Libell Joshua L, Balar Aneri B, Libell David P, Joseph Joe T, Hogg Jeffery P, Lakhani Dhairya A, Khan Musharaf
School of Medicine, West Virginia University, 1 Medical Center Drive, Morgantown, WV 26506, USA.
Department of Radiology, West Virginia University, 1 Medical Center Drive, Morgantown, WV 26506, USA.
Radiol Case Rep. 2023 Jul 22;18(10):3442-3447. doi: 10.1016/j.radcr.2023.06.043. eCollection 2023 Oct.
Schwannomas are rare nerve sheath tumors that can occur throughout the body, and are symptomatic based on location, size, and impingement on adjacent structures. These tumors are often benign lesions and occur sporadically or from genetic conditions such as neurofibromatosis. Schwannomas may arise from peripheral nerves, gastrointestinal nerves, spinal nerve roots and cranial nerves. Facial nerve schwannomas arise from cranial nerve VII, commonly involving the geniculate ganglion, labyrinthine segment, and internal auditory canal. While small lesions are asymptomatic, larger lesions can cause facial nerve paralysis, and facial spasms. Lesions in the internal auditory canal can cause hearing loss, tinnitus, vertigo, and otalgia. High-resolution CT imaging and MRI imaging are useful for distinguishing between other pathologies that arise from the same region. High-resolution CT scans can show bony degeneration of nearby structures such as the labyrinth or ossicles. MRI imaging shows hypo intensity on T1 imaging, and hyperintensity on T2 imaging. On T1 postcontrast, enhancement can be homogenous or heterogeneous with cystic degeneration if the lesion is large. Nodular enhancement is commonly seen on facial nerve schwannomas within the internal auditory canal. Vestibular schwannomas involving CN VIII are more common, and appear similar to facial nerve schwannomas, but can be distinguished apart due to growth in the geniculate ganglion and/or the labyrinthine segment. Management of asymptomatic or mild lesions is typically conservative with follow up imaging, and surgery for larger lesions.
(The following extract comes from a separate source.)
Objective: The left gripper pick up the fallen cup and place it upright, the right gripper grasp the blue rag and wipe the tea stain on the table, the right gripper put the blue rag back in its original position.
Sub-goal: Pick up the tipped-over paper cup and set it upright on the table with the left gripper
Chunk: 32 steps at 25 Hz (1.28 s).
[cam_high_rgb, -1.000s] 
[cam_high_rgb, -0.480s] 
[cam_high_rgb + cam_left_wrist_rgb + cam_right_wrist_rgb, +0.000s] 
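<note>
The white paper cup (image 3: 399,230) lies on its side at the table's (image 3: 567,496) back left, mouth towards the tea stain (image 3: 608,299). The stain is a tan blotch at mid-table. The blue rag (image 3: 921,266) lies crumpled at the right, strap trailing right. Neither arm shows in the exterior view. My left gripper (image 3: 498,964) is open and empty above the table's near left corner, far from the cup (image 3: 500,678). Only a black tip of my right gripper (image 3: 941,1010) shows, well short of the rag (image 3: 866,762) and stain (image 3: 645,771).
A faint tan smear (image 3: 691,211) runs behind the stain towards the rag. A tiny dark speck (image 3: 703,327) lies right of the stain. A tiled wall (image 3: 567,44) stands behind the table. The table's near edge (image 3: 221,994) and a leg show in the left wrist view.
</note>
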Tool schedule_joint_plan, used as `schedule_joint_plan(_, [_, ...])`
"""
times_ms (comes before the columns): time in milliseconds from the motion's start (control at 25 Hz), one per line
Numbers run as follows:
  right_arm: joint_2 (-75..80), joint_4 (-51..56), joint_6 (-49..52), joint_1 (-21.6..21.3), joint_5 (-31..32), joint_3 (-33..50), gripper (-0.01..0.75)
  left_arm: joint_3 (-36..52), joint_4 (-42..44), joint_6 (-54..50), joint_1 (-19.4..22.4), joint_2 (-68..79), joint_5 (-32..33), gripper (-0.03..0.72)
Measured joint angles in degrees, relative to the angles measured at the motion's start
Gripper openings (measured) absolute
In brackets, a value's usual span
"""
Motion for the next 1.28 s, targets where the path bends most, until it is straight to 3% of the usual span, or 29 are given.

Here, we present a case of a facial nerve schwannoma in a 57-year-old woman.
施万细胞瘤是一种罕见的神经鞘瘤,可发生于全身,其症状取决于肿瘤的位置、大小以及对相邻结构的压迫情况。这些肿瘤通常为良性病变,可散发出现,也可由神经纤维瘤病等遗传疾病引发。施万细胞瘤可起源于周围神经、胃肠神经、脊神经根和颅神经。面神经施万细胞瘤起源于颅神经VII,通常累及膝状神经节、迷路段和内耳道。较小的病变通常无症状,而较大的病变可导致面神经麻痹和面肌痉挛。内耳道的病变可引起听力丧失、耳鸣、眩晕和耳痛。高分辨率CT成像和MRI成像有助于鉴别同一区域出现的其他病变。高分辨率CT扫描可显示附近结构如迷路或听小骨的骨质退变。MRI成像在T1加权像上呈低信号,在T2加权像上呈高信号。在T1加权像增强扫描时,如果病变较大,可出现均匀或不均匀强化,并伴有囊性退变。内耳道内的面神经施万细胞瘤通常可见结节状强化。累及CN VIII的前庭神经鞘瘤更为常见,其表现与面神经施万细胞瘤相似,但由于其在膝状神经节和/或迷路段生长,可与之鉴别。对于无症状或轻度病变,通常采用保守治疗并进行随访成像,对于较大病变则进行手术治疗。在此,我们报告一例57岁女性面神经施万细胞瘤的病例。